MicroBit Edge Connector Breakout Board

I like the Micro:Bit, its a nice little compact board with plenty of features with a couple of development options such as Python, C++ and block editors.

One of the problems though is by default not many of the IO pins come out to the edge connector, you can see this in the picture below. In fact only P0, P1 and P2 come out to the connector easily

Luckily I found a UK company who have made a neat edge connector that fits nicely on to the Micro:Bit, this Edge Connector Breakout Board gives access to all of the important pins on the bottom edge of the BBC micro:bit. 21 pins are broken out in total; thus providing additional I/O lines, direct access to buttons A and B, the LED matrix outputs and the I2C bus. The SCL and SDA pins are separated at the edge of the board as well on top of this there is a prototyping area with 3V, 0V and unconnected rows that can be soldered to.

Here you can see my Micro:bit with the Edge Connector Breakout Board.

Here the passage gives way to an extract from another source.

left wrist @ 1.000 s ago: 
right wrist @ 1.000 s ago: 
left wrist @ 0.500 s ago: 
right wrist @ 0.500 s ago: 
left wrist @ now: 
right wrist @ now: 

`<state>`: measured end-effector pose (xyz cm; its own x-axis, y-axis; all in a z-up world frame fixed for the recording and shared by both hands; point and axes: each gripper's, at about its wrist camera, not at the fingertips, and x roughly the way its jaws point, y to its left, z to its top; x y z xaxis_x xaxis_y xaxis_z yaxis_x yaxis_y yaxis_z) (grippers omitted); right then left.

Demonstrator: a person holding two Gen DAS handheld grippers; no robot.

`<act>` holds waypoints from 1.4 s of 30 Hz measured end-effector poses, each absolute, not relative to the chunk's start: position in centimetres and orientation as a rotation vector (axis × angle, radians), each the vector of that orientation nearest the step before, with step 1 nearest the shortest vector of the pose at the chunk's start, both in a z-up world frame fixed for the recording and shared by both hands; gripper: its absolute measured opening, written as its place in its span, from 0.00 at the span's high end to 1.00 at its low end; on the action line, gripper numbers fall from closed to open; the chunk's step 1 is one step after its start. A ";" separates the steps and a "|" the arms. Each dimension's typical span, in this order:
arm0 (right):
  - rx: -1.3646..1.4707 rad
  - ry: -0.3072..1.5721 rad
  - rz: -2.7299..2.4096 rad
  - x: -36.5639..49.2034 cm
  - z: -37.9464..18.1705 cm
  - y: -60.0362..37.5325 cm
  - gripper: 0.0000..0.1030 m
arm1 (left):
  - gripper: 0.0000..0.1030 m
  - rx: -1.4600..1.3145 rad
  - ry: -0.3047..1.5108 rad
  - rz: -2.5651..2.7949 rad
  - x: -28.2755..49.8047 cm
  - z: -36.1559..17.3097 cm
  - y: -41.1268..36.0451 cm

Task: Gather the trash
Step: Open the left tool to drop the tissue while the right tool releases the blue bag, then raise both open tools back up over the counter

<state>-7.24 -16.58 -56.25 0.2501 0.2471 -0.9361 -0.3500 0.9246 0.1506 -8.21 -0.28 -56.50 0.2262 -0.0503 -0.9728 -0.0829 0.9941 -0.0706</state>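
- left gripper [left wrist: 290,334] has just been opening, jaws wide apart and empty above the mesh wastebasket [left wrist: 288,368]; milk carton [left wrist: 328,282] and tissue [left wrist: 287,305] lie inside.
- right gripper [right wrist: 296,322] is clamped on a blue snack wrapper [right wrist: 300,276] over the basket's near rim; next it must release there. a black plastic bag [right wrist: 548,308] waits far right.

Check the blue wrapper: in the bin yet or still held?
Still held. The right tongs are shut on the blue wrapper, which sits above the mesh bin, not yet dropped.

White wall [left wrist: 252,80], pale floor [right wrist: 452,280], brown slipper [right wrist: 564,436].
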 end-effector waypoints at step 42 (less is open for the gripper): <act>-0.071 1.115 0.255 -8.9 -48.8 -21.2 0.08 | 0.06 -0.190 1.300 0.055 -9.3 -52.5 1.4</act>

This in my book enhances the Micro:bit and as you can now gain easier access to other I/O lines means the capailities of adding sensors, LCDs and other external components is far easier, this opens this board up more to the maker community





MicroBit overview

If you have no idea what a Micro:Bit is hen this will introduce you to this intriguing board

The Micro Bit measures 4 × 5 cm the device has an ARM Cortex-M0 processor, accelerometer and magnetometer sensors, Bluetooth and USB connectivity, a display consisting of 25 LEDs, two programmable buttons, and can be powered by either USB or an external battery pack. The device inputs and outputs are through five ring connectors that are part of the 23-pin edge connector.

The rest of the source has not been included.